Today's video would have been more than worth squandering the precious gift of life on if all it included was British pro wrestling from 1985, but when you add the fact the it was unbroadcast, presumably for failing to meet the unbelievably low standards for U.K. prole fodder, and it has the after match "punch up" there's no way it's not going to end up here. Unless I take a six month break from doing these and then come back with a work-shy review of some sovereign citizen compilation, but I would never do that to you.

World exclusive coverage of bogan punch-ups.

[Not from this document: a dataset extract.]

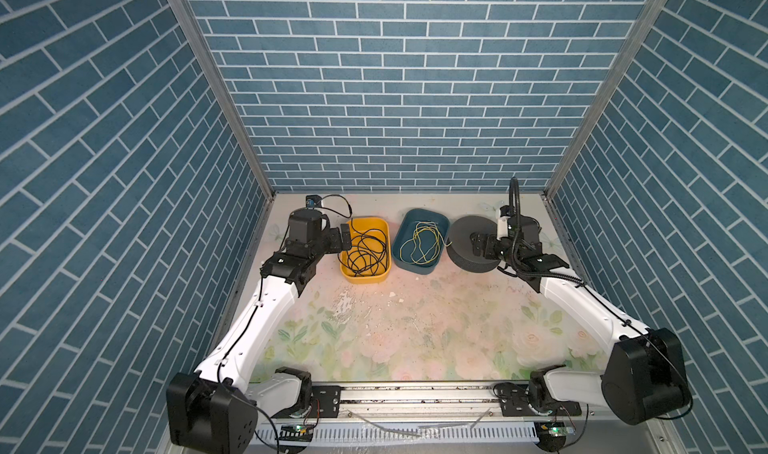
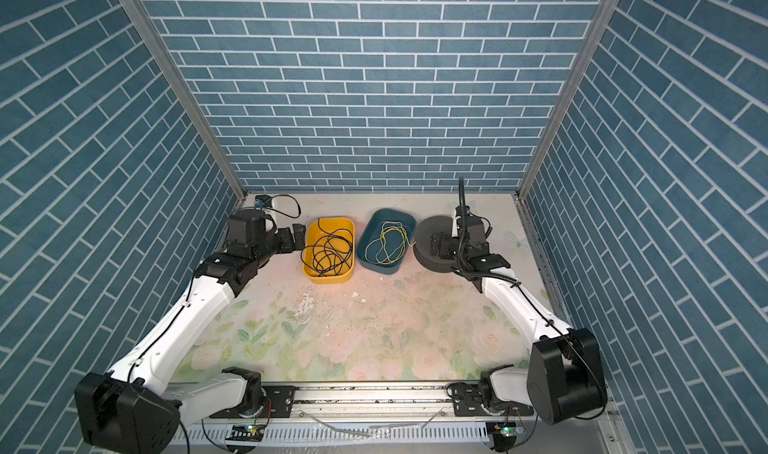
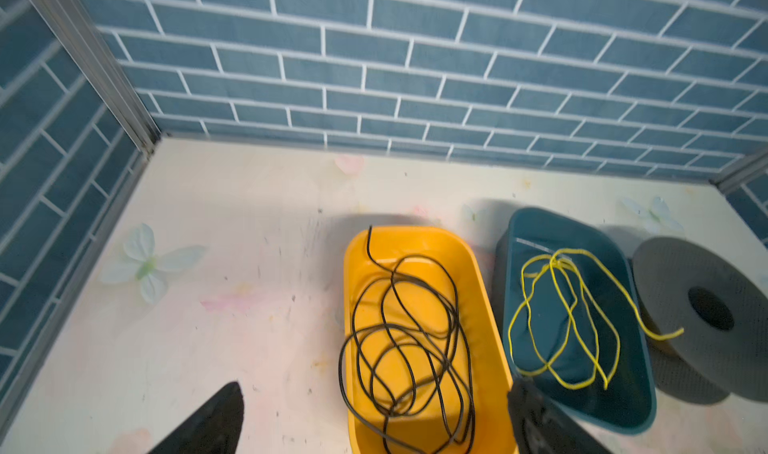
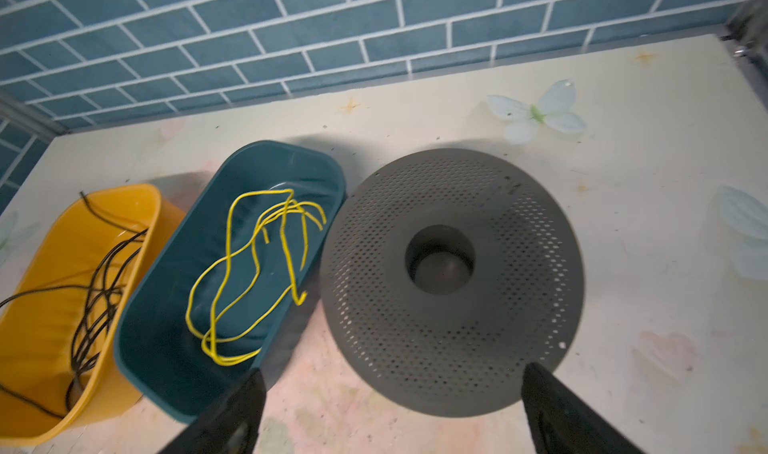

We get off to a cracking good start as the receding hairline announcer, wearing what looks like a rented prom suit, voice cracks his way through introducing the second...one. If hearing "here comes another one" while a middle-aged man's voice finally changes doesn't get you hyped I'm not sure you're considered legally alive. We introduce the lame good guy, whose a bit too on-the-nose name is "Kung Fu." He's wearing a karate gi with a wrestling jacket over it and believe it or not that's just the tip of the iceberg when it comes to fatal flaws with what you'd think would be a fairly straightforward good guy archetype. 

Fortunately his opponent is the best rassler I've ever seen. No really, let me make the case. In the first thirty seconds he gets introduced as "Rollerball," comes out to some AC/DC which brings back countless joyful memories, hops over the ropes to demonstrate agility, gives his "baby's first marital art cliches set" opponent the Stockton Slap, avoids a lame kick attempt, menaces his rival with what looks like a falconer's glove and points aggressively to a bandana he's wearing. "Look at that on me head!" as the announcer puts it. 

Rocco 3:16 says I just pointed at my own forehead.

The bottom line is that Mark "Rollerball" Rocco kicks serious backside, even if I find his gimmick kind of confusing. We've got references to a James Caan film. bird-training accessories, a stars and stripes wrestling outfit and, of course, that thing on "me head." Is he a roller-skating violence sport competitor? A self-hating Brit? An empty hand fighting master that's even lazier and more poorly researched than "Kung Fu" or perhaps the inspiration for Rex Kwon Do? I don't know and I don't care. 

If I was born in Suffolk or West Port or whatever I would have grown up idolizing Rocco instead of Hulk Hogan and the Ultimate Warrior, no doubt causing a massive alteration to my life trajectory. I'd be pimp-slapping fools and pointing at the space between my eyes instead of taking vitamins, praying, training hard and hijacking planes and crashing them on the way to Wrestlemania.

My spiritual leader.

Rollerball is holding one of the thousands of world titles that exist in this Sport of Kings and promptly uses it to whip his opponent but gets countered and taken down. "Kung Fu" demonstrates his mastery of ancient Chinese animal systems by going headfirst into the champion's crotch and then throwing the bizarrely patriotic villain into a corner so heavily padded it suggests the wall of an insane asylum more than the turnbuckles of a ring. Then Rollerball invents "hardcore" wrestling by throwing a chair in the ring and promptly getting hit by it because tossing a weapon to your hated enemy makes good sense until it goes wrong on a technicality. 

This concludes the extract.